Leading Meeting Professionals

Professional Convention Management Association

March 21 2016

The Marriott-Starwood Merger Is Back On

David McMillin


The merger to create the world’s largest hotel chain is back in business. On Monday, Marriott and Starwood signed an amendment to their merger agreement. After accepting what it deemed a “superior proposal” from an Anbang-backed group of investors last week, Starwood gave Marriott until March 28 to submit a new offer. The Bethesda, Maryland-based company didn’t waste any time. The new transaction is worth approximately $13.6 billion with 20 percent of the offer in cash and the rest in Marriott stock.

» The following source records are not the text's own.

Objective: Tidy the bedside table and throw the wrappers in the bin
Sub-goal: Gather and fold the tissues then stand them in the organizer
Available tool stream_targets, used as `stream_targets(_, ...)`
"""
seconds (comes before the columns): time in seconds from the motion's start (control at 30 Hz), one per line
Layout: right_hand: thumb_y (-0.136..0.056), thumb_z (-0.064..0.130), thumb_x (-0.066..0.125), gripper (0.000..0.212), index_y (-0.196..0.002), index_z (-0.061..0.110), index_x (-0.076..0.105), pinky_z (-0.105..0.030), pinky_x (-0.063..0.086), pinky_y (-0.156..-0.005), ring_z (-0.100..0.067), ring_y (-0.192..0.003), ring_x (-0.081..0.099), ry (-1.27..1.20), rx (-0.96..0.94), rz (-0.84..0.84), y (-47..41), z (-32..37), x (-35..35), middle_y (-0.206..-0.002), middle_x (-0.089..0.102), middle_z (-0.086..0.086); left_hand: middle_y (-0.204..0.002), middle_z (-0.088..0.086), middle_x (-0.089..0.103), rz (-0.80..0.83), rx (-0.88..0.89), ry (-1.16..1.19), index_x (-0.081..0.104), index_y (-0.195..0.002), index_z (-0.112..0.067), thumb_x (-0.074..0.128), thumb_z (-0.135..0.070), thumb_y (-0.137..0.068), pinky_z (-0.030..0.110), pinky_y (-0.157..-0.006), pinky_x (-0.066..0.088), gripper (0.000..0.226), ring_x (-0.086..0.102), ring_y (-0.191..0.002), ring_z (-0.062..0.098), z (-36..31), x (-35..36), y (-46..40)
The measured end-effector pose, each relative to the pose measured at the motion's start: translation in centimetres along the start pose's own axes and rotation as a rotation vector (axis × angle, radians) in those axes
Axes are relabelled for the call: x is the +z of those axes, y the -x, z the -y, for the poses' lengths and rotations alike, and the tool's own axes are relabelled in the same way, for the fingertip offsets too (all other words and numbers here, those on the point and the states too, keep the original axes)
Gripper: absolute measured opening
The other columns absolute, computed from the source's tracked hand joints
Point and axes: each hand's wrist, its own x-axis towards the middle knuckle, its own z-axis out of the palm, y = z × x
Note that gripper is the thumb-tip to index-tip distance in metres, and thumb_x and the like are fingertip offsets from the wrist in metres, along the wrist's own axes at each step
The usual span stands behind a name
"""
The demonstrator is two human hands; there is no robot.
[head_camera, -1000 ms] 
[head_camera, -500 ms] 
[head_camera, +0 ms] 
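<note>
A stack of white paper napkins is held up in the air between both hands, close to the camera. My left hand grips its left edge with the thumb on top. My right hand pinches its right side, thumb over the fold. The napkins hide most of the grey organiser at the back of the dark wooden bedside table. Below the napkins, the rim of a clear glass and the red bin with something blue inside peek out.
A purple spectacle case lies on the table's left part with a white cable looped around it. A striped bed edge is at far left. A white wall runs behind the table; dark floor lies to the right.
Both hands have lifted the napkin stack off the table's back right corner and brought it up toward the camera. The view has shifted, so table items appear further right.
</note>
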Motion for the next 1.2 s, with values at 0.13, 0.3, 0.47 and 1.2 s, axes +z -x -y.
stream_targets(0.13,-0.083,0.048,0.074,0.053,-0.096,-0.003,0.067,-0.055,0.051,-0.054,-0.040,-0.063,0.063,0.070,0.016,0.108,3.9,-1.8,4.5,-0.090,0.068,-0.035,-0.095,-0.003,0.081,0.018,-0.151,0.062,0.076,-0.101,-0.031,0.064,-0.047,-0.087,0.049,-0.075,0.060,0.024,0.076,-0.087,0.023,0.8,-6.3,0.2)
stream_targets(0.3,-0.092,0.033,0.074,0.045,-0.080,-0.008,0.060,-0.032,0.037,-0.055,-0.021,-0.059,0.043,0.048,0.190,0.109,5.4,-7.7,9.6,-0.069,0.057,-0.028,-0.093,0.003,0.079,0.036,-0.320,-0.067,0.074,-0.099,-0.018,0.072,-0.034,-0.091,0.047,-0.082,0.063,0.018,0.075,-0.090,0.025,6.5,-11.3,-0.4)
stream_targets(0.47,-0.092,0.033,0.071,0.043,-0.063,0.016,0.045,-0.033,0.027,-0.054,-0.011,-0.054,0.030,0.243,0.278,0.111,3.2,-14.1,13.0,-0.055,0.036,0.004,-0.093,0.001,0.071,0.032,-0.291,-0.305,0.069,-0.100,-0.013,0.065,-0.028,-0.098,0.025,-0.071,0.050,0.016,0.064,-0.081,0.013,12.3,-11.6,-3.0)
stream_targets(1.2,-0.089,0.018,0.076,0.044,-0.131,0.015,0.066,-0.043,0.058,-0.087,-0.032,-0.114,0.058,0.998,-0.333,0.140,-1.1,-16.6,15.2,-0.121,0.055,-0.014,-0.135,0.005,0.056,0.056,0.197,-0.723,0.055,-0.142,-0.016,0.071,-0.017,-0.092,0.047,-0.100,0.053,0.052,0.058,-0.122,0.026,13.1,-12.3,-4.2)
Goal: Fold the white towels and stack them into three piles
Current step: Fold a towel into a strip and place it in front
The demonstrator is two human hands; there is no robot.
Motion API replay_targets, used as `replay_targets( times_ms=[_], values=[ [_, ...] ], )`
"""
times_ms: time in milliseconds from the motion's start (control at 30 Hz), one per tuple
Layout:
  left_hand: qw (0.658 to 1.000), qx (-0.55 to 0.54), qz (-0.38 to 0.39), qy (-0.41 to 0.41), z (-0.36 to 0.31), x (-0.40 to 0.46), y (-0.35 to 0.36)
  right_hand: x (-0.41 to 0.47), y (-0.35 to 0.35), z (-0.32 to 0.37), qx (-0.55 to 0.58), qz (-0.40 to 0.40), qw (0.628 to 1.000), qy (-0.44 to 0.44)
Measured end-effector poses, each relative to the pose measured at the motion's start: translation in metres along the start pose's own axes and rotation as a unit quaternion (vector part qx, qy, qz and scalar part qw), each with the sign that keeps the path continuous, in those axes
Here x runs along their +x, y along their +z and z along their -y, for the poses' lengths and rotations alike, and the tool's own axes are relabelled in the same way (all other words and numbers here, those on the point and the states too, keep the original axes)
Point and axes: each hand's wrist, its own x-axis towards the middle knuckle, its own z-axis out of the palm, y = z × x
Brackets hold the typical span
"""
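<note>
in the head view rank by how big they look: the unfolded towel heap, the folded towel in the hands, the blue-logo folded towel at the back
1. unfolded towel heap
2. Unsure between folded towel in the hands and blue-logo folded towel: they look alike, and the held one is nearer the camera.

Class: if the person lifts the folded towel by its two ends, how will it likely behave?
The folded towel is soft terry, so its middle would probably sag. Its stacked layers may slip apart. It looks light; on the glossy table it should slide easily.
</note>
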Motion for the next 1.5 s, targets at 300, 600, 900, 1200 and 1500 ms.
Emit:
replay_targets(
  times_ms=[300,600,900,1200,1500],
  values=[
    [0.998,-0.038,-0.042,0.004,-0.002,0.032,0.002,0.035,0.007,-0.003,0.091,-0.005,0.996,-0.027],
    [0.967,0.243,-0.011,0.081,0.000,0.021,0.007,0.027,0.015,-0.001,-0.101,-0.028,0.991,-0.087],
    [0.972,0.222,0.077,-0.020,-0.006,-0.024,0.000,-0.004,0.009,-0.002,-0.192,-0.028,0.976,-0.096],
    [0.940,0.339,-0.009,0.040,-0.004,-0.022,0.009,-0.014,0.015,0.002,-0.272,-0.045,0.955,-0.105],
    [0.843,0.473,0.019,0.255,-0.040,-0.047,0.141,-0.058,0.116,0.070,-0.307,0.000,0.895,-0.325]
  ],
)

“Marriott’s revised offer provides the highest value to our shareholders through long‐term upside potential from shared synergies and ownership in one of the world’s most respected companies, as well as significant upfront cash consideration,” Bruce Duncan, Chairman of the Board of Directors of Starwood Hotels & Resorts Worldwide, said in a statement.

Arne Sorenson, Marriott’s President and CEO, reiterated his excitement for the merger and highlighted the benefits this massive chain will have for guests. “The company will have a broader global footprint and the most powerful frequent traveler programs in the industry, strengthening Marriott’s ability to serve guests wherever they travel,” he said.

MORE: 3 Things You Should Know About The Marriott And Starwood Deal

More Cost Savings

In addition to paying more for Starwood, Marriott’s new proposal displays more confidence in the ability to reduce operational expenses. Marriott says it can achieve $250 million in annual cost synergies within two years of closing the transaction — a $50 million increase from the initial announcement in November 2015.

What’s Next

The past week has seemed like a live auction with two bidders, but it doesn’t look like that process will continue. Under the amended agreement, Starwood is no longer allowed to engage in discussions or negotiations with the Anbang-led group of investors. Now, the companies have passed along the agreement for review by their respective stockholders. If all goes as planned, the transaction should be officially complete by the middle of 2016.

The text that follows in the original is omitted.